The Software and all associated user manuals and other documentation are the Copyright of Revelation. Licensee shall not at any time translate, decode, decompile, or disassemble any portion of the Software, or make any derivative works of it, nor permit anyone else to do so. 

 

X. TRANSFER OF SOFTWARE

Except as agreed by Revelation in writing, this License is restricted to the Licensee and may not be transferred or assigned without prior written consent of Revelation. Such consent, if granted, may be conditioned on a transfer fee and/or adequate assurances of continuing compliance with License obligations. Revelation shall not withhold consent or charge a transfer fee for consent in circumstances involving only a legal name change or corporation reorganization without asset transfer.
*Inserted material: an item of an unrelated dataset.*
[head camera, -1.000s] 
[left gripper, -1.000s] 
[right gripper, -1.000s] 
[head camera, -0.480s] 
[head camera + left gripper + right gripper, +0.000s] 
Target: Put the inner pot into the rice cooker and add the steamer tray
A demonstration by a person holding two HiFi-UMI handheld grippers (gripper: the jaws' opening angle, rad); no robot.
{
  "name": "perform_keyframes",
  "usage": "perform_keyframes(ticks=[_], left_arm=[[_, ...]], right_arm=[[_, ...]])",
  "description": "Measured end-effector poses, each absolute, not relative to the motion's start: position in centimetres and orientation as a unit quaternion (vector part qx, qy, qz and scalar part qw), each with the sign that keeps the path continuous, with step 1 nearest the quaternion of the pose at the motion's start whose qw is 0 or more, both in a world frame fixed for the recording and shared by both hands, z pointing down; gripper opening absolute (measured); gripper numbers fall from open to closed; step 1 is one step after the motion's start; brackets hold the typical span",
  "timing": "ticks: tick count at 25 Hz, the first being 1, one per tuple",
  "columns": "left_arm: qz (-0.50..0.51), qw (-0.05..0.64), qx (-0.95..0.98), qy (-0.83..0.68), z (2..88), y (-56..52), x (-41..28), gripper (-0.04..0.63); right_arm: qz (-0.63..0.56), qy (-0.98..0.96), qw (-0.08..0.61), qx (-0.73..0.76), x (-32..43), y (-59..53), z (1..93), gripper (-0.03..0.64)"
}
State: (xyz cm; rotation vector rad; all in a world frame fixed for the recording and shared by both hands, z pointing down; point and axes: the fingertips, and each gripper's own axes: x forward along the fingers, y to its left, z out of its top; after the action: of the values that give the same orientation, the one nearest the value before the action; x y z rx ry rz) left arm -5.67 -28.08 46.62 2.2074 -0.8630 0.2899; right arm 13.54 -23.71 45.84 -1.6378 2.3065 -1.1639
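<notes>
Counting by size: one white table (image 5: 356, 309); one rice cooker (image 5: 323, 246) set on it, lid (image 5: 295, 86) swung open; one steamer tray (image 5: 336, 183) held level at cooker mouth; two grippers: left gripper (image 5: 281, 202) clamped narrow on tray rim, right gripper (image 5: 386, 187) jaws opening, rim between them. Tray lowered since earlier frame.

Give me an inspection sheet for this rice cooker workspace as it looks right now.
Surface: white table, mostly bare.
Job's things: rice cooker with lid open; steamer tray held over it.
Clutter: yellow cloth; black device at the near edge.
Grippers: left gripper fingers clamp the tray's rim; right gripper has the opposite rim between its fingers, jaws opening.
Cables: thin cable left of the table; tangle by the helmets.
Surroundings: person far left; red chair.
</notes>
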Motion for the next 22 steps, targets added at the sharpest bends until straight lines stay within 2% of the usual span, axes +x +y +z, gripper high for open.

Generally, a bulk transfer of all assets of Licensee, including this license and software, will be approved without a transfer fee, but conditioned on adequate assurances.

 

XI. UPGRADING

This license provides no provision for future upgrade versions of the software. The right to upgrade your runtime systems is provided for as part of your OpenInsight WORKS subscription. Please refer to your OpenInsight WORKS subscription license for details.

 

XII. EXPORTS

Company understands that the product is subject to regulations by agencies of the United States Government as well as laws and regulations of other applicable countries which prohibit export or diversion of certain technical products to certain countries and individuals. Company shall comply in all respects with all applicable export and re-export restrictions applicable to the product or related materials. 

 

XIII. AUDIT

During the term of this Agreement, Company shall permit Revelation Software or Revelation Software's authorized representative, upon reasonable notice and during normal business hours, to (a) inspect and audit the Company's books and records relating to this Agreement and (b) perform data processing audits to ensure compliance with this Agreement. 

 

XIV. ENTIRE AGREEMENT

This Agreement is the complete and exclusive statement of the agreement between Company and Revelation Software regarding the subject matter hereof and supersedes all agreements and any other communications, whether oral, written or implied, between Company and Revelation Software. This Agreement may be modified, changed, or revised only by a written agreement between Company and an authorized officer of Revelation Software.

 

XV. ACKNOWLEDGEMENT

Recipient acknowledges and agrees that Recipient has read this Agreement, in its entirety, understands it and agrees to be bound by it.